§ **Problem description**: Pull out each line of the records holding the string "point".

§ **Data listing**:
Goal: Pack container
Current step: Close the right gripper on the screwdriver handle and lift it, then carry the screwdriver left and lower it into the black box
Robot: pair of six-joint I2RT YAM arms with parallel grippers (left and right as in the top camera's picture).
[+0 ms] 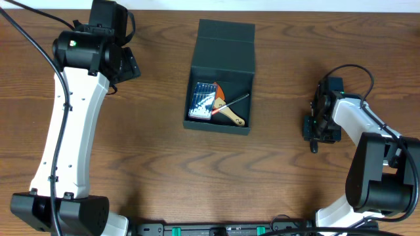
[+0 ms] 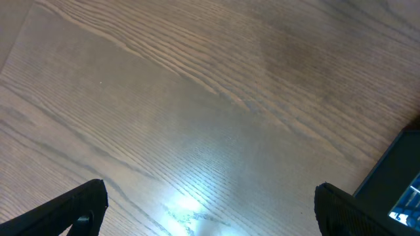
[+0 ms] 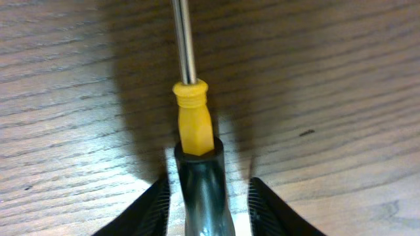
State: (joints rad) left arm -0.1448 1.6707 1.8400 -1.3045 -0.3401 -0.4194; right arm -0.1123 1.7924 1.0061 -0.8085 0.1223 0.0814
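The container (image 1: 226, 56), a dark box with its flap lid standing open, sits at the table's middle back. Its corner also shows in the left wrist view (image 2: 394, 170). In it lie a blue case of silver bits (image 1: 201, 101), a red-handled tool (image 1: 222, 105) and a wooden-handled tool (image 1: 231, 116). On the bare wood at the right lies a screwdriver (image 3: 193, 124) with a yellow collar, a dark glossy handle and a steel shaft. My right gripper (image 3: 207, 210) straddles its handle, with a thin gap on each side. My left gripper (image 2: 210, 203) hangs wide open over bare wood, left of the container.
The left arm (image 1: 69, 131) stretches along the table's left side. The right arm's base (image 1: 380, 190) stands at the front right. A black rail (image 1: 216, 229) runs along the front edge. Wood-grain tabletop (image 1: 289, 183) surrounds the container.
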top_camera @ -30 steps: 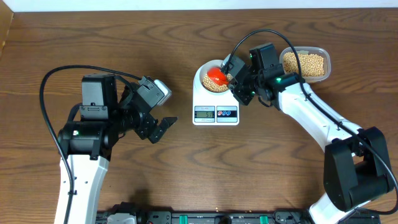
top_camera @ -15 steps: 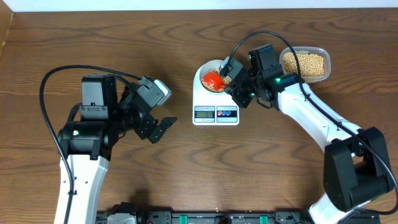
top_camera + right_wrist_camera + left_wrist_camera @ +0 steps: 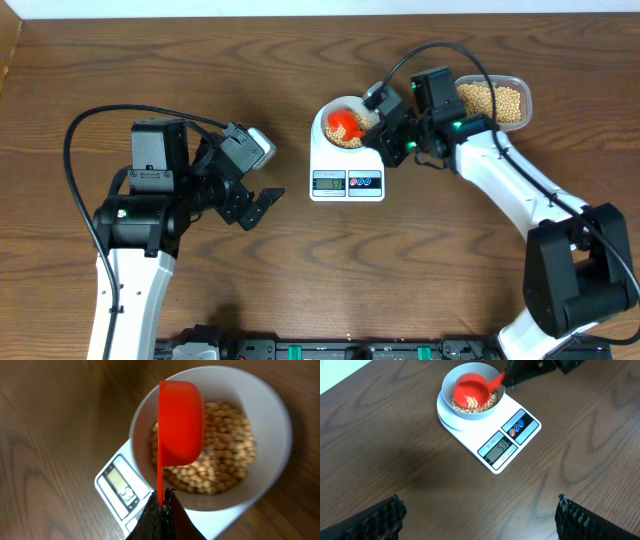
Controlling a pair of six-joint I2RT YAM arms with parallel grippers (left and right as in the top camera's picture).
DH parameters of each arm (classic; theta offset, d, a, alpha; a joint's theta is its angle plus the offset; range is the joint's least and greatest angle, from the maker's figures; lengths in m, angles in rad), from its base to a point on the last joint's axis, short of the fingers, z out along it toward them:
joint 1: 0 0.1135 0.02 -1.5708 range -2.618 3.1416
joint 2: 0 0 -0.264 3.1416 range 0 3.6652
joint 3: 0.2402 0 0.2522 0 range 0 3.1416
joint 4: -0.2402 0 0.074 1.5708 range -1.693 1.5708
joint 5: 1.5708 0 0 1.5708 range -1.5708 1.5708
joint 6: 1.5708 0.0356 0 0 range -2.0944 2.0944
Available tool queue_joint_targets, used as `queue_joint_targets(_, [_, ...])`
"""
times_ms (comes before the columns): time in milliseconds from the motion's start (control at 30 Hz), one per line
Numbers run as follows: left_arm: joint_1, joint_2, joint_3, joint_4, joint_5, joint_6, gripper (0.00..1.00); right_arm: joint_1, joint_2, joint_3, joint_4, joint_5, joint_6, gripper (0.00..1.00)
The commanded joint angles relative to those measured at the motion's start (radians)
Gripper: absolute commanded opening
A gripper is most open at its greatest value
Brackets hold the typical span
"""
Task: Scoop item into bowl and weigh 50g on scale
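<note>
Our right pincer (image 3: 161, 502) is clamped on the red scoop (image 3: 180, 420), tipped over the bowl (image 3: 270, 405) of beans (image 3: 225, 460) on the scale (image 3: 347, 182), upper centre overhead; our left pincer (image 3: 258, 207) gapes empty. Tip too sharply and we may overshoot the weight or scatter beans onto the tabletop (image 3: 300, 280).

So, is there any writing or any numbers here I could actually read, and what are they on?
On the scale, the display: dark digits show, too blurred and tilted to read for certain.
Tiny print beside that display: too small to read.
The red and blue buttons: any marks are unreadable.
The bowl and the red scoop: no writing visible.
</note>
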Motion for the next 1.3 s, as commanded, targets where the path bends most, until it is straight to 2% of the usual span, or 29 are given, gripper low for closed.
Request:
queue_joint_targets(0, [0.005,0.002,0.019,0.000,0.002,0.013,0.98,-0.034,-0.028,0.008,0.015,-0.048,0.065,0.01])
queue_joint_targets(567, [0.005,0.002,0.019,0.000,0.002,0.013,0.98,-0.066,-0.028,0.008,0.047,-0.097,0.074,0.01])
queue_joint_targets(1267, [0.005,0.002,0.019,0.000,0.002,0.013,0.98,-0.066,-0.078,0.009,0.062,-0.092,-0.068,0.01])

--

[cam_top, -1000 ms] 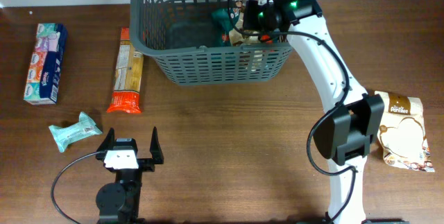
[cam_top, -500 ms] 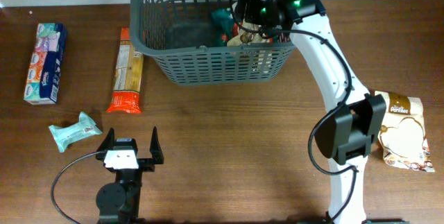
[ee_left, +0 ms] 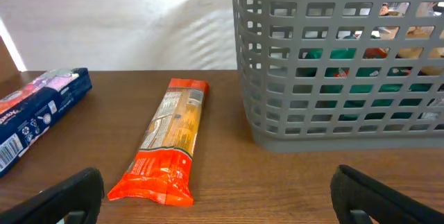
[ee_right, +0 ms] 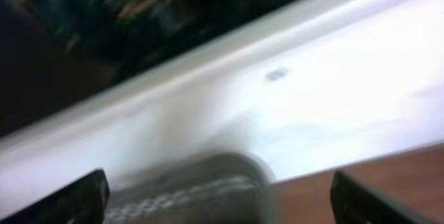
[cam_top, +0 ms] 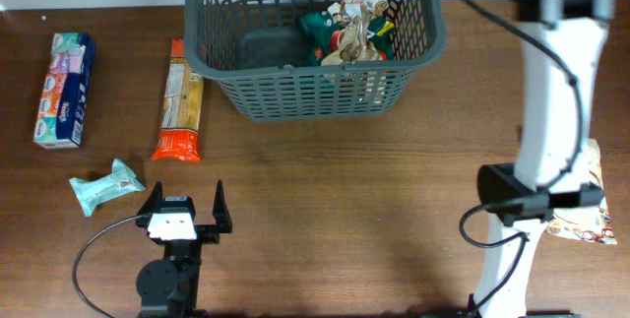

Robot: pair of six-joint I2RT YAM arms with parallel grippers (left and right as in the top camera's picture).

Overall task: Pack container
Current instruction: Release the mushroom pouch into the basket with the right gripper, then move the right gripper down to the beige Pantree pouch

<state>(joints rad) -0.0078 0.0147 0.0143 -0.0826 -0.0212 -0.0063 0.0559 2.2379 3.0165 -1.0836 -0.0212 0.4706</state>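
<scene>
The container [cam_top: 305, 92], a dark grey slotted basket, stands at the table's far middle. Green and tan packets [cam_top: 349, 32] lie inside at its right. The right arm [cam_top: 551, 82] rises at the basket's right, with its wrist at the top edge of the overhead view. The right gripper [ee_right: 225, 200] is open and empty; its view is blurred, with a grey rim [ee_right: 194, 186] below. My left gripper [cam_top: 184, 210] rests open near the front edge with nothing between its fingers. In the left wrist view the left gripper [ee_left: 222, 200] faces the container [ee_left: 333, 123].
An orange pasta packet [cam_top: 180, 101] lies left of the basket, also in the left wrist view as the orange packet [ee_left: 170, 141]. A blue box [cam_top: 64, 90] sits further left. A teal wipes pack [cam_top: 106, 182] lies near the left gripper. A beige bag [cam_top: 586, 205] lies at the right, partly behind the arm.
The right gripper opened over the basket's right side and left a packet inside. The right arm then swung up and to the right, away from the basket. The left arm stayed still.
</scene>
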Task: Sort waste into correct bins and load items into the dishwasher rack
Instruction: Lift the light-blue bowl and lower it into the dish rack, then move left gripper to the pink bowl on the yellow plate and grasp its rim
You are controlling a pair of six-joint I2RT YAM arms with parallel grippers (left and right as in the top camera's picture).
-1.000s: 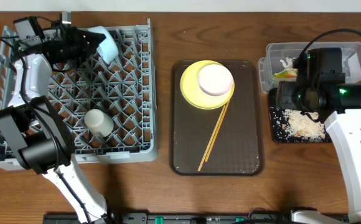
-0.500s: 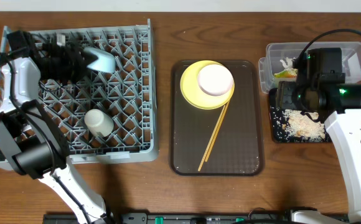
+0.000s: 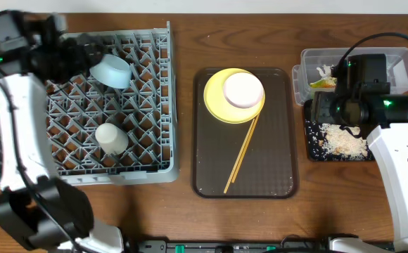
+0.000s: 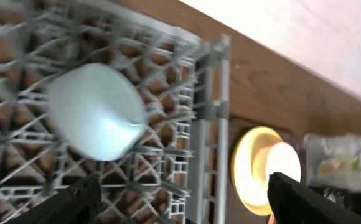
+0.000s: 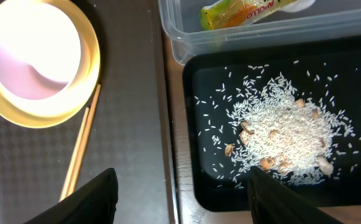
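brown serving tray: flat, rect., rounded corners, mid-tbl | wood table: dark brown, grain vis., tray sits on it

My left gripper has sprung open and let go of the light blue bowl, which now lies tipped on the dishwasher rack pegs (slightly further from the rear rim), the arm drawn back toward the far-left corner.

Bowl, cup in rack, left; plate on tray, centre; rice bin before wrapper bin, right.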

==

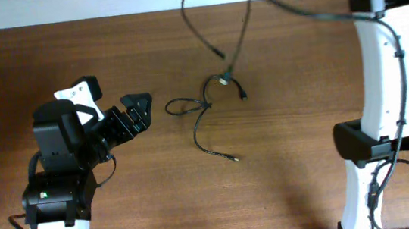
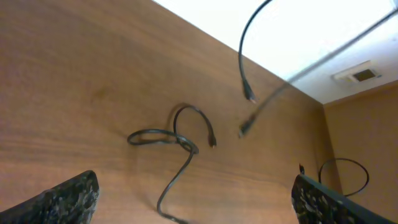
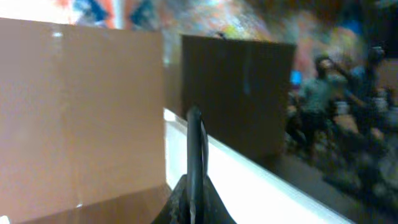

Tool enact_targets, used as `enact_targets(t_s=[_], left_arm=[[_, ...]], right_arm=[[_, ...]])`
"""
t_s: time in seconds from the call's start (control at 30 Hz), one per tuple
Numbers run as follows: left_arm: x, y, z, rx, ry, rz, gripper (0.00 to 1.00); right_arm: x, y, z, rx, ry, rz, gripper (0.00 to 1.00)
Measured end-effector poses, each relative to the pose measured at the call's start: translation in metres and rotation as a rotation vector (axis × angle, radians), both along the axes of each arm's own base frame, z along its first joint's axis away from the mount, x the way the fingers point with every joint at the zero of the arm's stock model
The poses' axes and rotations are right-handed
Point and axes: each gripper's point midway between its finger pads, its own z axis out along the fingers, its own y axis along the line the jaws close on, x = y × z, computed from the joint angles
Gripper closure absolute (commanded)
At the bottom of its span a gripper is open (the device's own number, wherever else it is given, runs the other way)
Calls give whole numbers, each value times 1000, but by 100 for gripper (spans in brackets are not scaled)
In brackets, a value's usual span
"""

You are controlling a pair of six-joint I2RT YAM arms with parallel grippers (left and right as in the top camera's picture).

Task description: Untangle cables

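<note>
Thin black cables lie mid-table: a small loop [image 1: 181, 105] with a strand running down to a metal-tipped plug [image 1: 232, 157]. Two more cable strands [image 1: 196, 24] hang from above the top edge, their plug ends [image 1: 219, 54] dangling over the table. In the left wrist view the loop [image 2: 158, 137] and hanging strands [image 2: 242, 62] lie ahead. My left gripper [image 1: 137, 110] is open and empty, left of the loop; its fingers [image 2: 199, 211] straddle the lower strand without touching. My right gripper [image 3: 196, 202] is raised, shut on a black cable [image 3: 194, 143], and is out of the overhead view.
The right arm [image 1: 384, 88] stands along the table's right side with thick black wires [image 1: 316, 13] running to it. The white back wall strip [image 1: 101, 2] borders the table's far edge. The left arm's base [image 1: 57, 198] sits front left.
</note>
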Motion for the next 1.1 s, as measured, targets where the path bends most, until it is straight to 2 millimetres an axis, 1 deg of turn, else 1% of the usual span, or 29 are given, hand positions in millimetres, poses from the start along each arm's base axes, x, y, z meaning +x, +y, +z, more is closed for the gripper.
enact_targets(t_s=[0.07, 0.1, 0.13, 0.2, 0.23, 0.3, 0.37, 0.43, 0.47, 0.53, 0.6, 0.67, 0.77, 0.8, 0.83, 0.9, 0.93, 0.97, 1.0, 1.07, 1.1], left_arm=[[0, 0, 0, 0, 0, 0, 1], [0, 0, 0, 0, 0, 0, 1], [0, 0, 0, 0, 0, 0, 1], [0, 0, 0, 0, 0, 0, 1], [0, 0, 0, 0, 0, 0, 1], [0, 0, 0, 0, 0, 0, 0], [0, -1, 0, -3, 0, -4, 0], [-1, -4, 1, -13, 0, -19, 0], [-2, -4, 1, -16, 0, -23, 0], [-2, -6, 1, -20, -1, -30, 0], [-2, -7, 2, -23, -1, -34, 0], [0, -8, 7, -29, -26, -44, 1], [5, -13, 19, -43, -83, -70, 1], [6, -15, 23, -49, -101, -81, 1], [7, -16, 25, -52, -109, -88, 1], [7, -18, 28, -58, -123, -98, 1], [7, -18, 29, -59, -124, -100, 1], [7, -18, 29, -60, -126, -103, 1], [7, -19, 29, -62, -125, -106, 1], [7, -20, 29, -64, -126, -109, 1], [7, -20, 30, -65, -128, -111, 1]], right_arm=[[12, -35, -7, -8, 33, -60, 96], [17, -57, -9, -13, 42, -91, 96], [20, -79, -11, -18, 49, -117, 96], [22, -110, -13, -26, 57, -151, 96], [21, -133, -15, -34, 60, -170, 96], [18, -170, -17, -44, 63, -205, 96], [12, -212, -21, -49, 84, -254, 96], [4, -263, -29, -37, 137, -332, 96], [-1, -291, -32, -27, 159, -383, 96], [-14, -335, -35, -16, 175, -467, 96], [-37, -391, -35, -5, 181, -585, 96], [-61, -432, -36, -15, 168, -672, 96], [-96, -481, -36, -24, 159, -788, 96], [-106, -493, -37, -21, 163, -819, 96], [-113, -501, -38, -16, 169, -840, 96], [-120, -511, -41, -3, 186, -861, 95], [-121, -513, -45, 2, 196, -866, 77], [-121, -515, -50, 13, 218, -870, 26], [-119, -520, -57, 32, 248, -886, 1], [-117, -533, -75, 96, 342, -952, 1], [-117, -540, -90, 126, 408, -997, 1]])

§ **Result of the task**:
DH parameters of each arm (classic; theta offset, d, a, alpha; a joint's theta is its angle plus the offset; range is the joint's least and greatest angle, from the maker's figures; lengths in m, angles in rad), from its base to a point on the last joint's axis, short of the fingers, z out along it toward them:
Measured end-effector poses, each relative to the pose measured at the call's start: translation in metres and rotation as a rotation vector (axis × angle, radians), both along the axes of each arm's own base frame, z along its first joint's axis away from the mount, x the way the fingers point with every joint at the zero of the arm's stock model
Point and axes: each gripper's point midway between its finger pads, its own z axis out along the fingers, its own y axis along the line the jaws close on, x = y × z, computed from the joint angles

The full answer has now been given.